As you may know, we at r2c are strong believers in guardrails. When we began developing Semgrep that was our main focus, and we knew that lightweight static analysis, based on syntax-aware matching, would excel at enforcing secure defaults. But since then, we have found the community and ourselves often abusing Semgrep to write rules that would find (rather than prevent) injection vulnerabilities.

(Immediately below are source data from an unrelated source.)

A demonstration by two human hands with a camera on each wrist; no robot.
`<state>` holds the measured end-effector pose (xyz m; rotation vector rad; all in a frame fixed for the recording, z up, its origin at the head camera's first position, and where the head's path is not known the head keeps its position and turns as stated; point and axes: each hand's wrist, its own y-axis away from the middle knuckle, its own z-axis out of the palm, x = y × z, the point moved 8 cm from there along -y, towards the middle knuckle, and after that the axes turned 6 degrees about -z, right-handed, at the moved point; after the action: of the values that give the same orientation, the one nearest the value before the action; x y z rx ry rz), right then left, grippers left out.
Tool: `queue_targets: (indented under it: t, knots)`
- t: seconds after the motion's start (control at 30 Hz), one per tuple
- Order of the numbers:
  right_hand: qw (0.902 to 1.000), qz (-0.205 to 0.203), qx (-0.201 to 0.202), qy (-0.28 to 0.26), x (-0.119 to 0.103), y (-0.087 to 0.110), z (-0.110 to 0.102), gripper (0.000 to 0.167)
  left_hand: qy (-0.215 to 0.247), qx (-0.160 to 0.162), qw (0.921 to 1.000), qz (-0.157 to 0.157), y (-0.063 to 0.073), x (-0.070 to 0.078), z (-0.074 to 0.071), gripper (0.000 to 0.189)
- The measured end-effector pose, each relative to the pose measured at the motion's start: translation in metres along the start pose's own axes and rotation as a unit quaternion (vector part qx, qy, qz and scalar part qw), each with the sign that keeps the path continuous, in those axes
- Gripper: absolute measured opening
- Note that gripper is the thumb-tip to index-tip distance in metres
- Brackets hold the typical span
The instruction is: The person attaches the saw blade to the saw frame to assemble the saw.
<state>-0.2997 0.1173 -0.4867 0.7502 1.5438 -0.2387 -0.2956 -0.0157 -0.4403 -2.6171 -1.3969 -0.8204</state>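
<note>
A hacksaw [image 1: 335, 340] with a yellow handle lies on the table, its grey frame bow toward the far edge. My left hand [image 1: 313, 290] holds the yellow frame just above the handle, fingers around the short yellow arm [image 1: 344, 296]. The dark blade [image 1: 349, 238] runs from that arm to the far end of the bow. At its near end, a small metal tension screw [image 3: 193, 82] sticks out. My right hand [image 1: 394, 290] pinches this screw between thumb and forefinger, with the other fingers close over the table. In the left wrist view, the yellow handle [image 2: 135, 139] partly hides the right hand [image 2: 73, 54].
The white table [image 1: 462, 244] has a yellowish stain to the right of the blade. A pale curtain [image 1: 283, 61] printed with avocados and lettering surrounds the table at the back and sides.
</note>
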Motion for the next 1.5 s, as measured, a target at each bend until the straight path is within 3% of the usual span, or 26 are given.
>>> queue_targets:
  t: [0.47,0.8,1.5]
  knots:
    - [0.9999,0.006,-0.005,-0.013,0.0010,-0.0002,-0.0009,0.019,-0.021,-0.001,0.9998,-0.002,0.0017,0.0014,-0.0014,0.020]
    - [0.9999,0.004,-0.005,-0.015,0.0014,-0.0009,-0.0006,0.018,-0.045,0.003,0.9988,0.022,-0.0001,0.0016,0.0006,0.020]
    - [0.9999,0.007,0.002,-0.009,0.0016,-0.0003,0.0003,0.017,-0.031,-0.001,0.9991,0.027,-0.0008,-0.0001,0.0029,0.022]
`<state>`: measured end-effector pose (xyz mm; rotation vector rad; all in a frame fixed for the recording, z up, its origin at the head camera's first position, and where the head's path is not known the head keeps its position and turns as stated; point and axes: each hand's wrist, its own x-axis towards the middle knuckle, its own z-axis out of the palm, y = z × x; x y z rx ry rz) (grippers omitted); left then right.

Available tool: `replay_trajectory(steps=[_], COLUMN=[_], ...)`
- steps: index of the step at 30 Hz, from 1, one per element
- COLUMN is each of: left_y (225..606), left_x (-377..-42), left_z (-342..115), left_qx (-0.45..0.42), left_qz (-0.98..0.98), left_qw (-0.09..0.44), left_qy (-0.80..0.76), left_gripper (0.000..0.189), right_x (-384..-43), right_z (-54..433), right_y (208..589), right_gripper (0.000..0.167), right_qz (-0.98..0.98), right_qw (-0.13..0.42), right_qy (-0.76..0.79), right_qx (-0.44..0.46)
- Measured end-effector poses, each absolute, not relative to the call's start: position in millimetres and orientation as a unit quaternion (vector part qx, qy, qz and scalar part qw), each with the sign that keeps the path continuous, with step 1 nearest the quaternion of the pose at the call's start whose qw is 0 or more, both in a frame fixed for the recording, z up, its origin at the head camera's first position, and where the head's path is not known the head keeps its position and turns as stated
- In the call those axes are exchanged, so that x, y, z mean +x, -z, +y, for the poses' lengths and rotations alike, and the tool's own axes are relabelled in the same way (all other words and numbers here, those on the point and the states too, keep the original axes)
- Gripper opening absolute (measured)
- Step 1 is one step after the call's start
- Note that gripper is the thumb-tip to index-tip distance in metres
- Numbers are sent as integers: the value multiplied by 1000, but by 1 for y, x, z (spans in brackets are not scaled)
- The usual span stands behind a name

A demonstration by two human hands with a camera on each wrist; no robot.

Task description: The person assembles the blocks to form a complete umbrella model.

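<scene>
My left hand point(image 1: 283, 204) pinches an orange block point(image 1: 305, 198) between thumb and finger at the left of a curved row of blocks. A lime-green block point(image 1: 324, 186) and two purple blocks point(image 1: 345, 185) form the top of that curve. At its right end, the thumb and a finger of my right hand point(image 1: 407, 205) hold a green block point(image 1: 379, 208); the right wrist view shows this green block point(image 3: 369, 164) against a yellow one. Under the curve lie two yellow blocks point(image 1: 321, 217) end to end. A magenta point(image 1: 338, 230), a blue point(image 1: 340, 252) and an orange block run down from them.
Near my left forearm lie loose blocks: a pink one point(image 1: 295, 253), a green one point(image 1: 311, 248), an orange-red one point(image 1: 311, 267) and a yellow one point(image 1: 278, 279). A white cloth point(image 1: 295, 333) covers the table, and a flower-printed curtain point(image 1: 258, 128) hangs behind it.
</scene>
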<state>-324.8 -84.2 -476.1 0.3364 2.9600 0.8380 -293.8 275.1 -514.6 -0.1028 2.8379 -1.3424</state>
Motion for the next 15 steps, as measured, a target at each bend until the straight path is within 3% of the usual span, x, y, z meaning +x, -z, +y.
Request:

For sure, you can use Semgrep's matching engine (that is, the default search mode) to find injection vulnerabilities, and a good proof of that is Nodejsscan by Ajin Abraham, powered by Semgrep. But there is actually a technique called taint analysis designed for this very purpose, which is a specific kind of data-flow analysis. With Semgrep's search mode you would typically write rules like this one, that somehow try to simulate a data-flow analysis, and that we (lovingly) call "fake-taint" rules. The drawback is that these rules tend to be large and cumbersome to maintain, and they miss bugs like this one:

const s = new Sandbox();
var user_input = "lol(" + req.query.userInput + ")";
var code = Math.random() > 0.5 ? user_input : "all good";
// ruleid:express-sandbox-code-injection
s.run(code, cb);

We think of Semgrep as a powerful tool, not only for enforcing secure defaults, but also for lightweight intra-procedural bug finding. And we believe that there is a need for a lightweight approach to taint analysis. That is why we added the taint mode into Semgrep back in 2020, first as an experimental feature. Recently in 2021 Q3 we have made great improvements to taint mode, upgrading it from an experiment to something that you can now use to write simpler but powerful taint-tracking rules like this one, and easily find bugs like the one above.

We are happy to announce that taint mode is officially in beta since Semgrep v0.70.0, and we want to encourage you all to try it out! And, of course, please let us know what you like, what you miss, or any thought you may have on it.

Taint-tracking rules should perform on pair with your equivalent fake-taint rules, but are more succinct and easier to maintain, and catch more and more complex bugs! At r2c we are definitely "eating our own dog food". We have started using taint mode for new rules added to the Semgrep registry, and we have been porting some of the already existing rules too.

Before going into further details, we want to thank Erwan Le Rousseau, one of the authors of WPScan, for being an early adopter and giving us plenty of valuable feedback!

Finding injection vulnerabilities with fake-taint rules

Let’s say that we want to find XSS vulnerabilities when creating an angular.element using untrusted input and then calling methods such as html or wrap on it (see slide 30 of this presentation by Lewis Arden).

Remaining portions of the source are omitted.